Introduction to Puppet: Streamlined System Configuration

1157

 

If you have one Linux system to administer, you need a good working knowledge of scripting, command line utilities, and a trusty text editor. If you have two or more, it may be time to add Puppet to that list.

Every good system administrator strives to automate repetitive tasks so that they can free up their time to focus on more important matters. It’s the difference between spending a work day running the same set of commands on 20 different systems, or spending a work day improving a piece of infrastructure or testing a new open source tool that might be useful for your organization. Also, it’s just plain fun to know you can run a single command and accomplish what it would have taken half a day to finish.

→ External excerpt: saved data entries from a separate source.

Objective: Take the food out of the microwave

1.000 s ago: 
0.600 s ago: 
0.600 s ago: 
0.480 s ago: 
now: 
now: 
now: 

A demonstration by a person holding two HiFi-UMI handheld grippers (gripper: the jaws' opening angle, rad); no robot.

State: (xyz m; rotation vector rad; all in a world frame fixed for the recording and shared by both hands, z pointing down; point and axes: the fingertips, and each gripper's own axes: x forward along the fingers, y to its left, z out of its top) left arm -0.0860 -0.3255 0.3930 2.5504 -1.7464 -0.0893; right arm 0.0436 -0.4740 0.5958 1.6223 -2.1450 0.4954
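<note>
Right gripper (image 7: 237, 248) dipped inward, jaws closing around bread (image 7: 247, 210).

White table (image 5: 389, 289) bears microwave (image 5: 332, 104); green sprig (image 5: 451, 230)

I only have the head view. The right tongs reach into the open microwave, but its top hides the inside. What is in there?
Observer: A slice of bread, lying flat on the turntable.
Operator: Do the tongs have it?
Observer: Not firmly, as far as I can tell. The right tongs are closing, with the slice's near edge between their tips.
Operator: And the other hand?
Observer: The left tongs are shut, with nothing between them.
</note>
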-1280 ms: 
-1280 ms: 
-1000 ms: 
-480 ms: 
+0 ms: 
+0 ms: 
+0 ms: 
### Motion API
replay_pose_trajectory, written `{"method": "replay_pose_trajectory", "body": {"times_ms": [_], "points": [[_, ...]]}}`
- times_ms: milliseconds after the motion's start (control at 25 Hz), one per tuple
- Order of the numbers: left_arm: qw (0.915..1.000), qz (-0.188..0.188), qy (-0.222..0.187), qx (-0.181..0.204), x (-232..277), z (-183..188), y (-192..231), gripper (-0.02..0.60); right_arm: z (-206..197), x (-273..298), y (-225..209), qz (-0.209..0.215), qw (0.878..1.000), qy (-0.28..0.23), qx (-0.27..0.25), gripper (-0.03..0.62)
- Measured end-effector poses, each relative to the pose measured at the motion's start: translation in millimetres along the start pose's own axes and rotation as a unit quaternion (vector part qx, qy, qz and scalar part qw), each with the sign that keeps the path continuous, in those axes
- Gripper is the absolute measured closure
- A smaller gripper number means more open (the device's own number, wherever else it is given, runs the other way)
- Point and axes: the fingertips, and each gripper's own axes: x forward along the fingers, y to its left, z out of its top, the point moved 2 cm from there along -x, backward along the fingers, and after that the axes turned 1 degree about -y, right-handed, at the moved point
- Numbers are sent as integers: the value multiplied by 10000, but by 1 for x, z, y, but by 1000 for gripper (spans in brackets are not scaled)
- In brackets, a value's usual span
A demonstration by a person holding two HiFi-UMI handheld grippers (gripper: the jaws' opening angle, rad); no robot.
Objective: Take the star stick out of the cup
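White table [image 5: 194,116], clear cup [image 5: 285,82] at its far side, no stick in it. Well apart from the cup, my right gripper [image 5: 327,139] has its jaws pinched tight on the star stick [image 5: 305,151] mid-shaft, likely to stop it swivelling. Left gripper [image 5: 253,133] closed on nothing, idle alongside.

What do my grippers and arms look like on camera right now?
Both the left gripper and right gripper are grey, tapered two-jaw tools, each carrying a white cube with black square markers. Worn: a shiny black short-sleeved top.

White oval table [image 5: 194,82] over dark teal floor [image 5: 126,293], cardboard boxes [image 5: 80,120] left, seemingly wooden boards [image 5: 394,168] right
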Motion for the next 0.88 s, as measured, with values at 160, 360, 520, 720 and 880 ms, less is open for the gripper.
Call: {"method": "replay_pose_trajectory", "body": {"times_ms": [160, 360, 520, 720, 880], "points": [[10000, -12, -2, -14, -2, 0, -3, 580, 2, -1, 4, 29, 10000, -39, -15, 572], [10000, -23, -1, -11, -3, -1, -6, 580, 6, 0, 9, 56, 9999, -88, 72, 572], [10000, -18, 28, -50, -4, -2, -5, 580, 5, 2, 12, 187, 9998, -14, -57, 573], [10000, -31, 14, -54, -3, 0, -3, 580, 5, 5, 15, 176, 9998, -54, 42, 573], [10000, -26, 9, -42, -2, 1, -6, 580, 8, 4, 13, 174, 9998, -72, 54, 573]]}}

In this piece, we’ll take a look at what Puppet is and some basics of installing and using Puppet on a single machine. In the next tutorial, we’ll get into the nitty gritty and focus on configuring Puppet and some more concrete examples.

What is Puppet?

So how does Puppet fit into all this? Puppet was born to automate repetitive tasks and to give system administrators a flexible framework to build on. Puppet is written in Ruby, and comprises a configuration language to write manifests and modules, daemons to run the Puppet instructions on managed systems and to coordinate machines that are using Puppet, and a dashboard to help visualize your systems and create reports.

In short: Puppet is a system to centralize and standardize configuration and administration of your systems. These can be desktop systems, workstations, servers, whatever. Now, since this is Linux.com, the primary focus for the article is Linux systems — but Puppet is not limited to Linux. You can also use Puppet with UNIX-based OSes like Solaris, the BSDs, and Mac OS X. According to the Puppet Web site, plans are also afoot for Windows support at some point “in the near future,” but no concrete date is set. (It’s probably quite a bit easier to port Puppet from Linux or a UNIX to another UNIX-like system than to wrangle it onto Windows.)

If you hadn’t guessed already, Puppet is open source. It’s licensed under the GNU General Public License (GPL).

Puppet abstracts the state you want your system to be in from the actual commands needed to get to that point. To put it another way, if you want to run updates on all your systems using Puppet, you don’t need to specify the Yum commands for Fedora systems, the Zypper commands for openSUSE, and APT commands for Ubuntu and Debian systems. Instead, you can write a manifest and run it on all your systems to update your packages.

Creating the manifest and configuring all the systems will be a bit more work, the first time. After that, it’s much easier. Let’s get started.

Basic Puppetry

Puppet packages should be available for most major distros already. Just search for puppet using your package manager of choice. For example, on Ubuntu 10.04 you’d want puppet and puppet-common for the managed systems, and puppetmaster for the central server (if you have multiple systems). You might also want the vim-puppet package if you’ll be writing Puppet manifests in Vim, or puppet-el if you want to write manifests in GNU Emacs.

When you’re working with Puppet, you’re working with resources. Users, packages, files, services, etc. A resource describes something on your system. You can find the standard types on the language resource guide on Puppet Labs’ site. Some resources are standard across all OSes (like files) others are OS-dependent (like zfs and zone, which are Solaris-only).

For single systems, you’ll usually use puppet to execute a manifest. Remember, a manifest is a file containing a set of resources and instructions on how that resource should be configured or manipulated.

Puppet also has a shell that you can use to execute Puppet commands and configure a local system. The Resource Abstraction Layer Shell (ralsh) can list resources, and operate on resources. Here’s a simple example to verify whether a user exists on the system using ralsh:

 

ralsh user norm

If norm doesn’t exist as a user account on the system yet, you’ll see this:

 

user { 'norm':
    ensure => 'absent'
}

This is Puppet providing the current system configuration, as expressed in the Puppet language. This is how you’d write a manifest to remove the user norm from a system. What if we want to add norm as a user with ralsh? Easy:

 

ralsh user norm

Ridiculously easy, isn’t it? That will create norm with some sane defaults. Here’s the manifest that ralsh executes:

 

user { 'norm':
    uid => '1001',
    ensure => 'present',
    gid => '1001',
    home => '/home/norm',
    shell => '/bin/sh'
}

You’d write that up as a manifest and run it using puppet on your local system. What if we want to make norm‘s shell bash instead of sh? Let’s look at that as a manifest:

 

user { 'norm':
    uid => '1001',
    ensure => 'present',
    gid => '1001',
    home => '/home/norm',
    shell => '/bin/sh'
}

Copy that to a file, like norm.pp, and change the shell line to shell => ‘/bin/sh’. Then run puppet norm.pp. Puppet will check the user, and make the changes necessary so that the user conforms to the manifest.

So how is this easier than running the commands to create a new user on your system? On a single system, it’s not. What if you need to create the user on 20 systems, though? Much, much easier. And this would work on Linux, Mac OS X, FreeBSD, and more.

This has been a pretty quick overview of how Puppet works on a single system. In the next tutorial, we’ll look at configuring Puppet to manage multiple systems and how to make changes across different distros.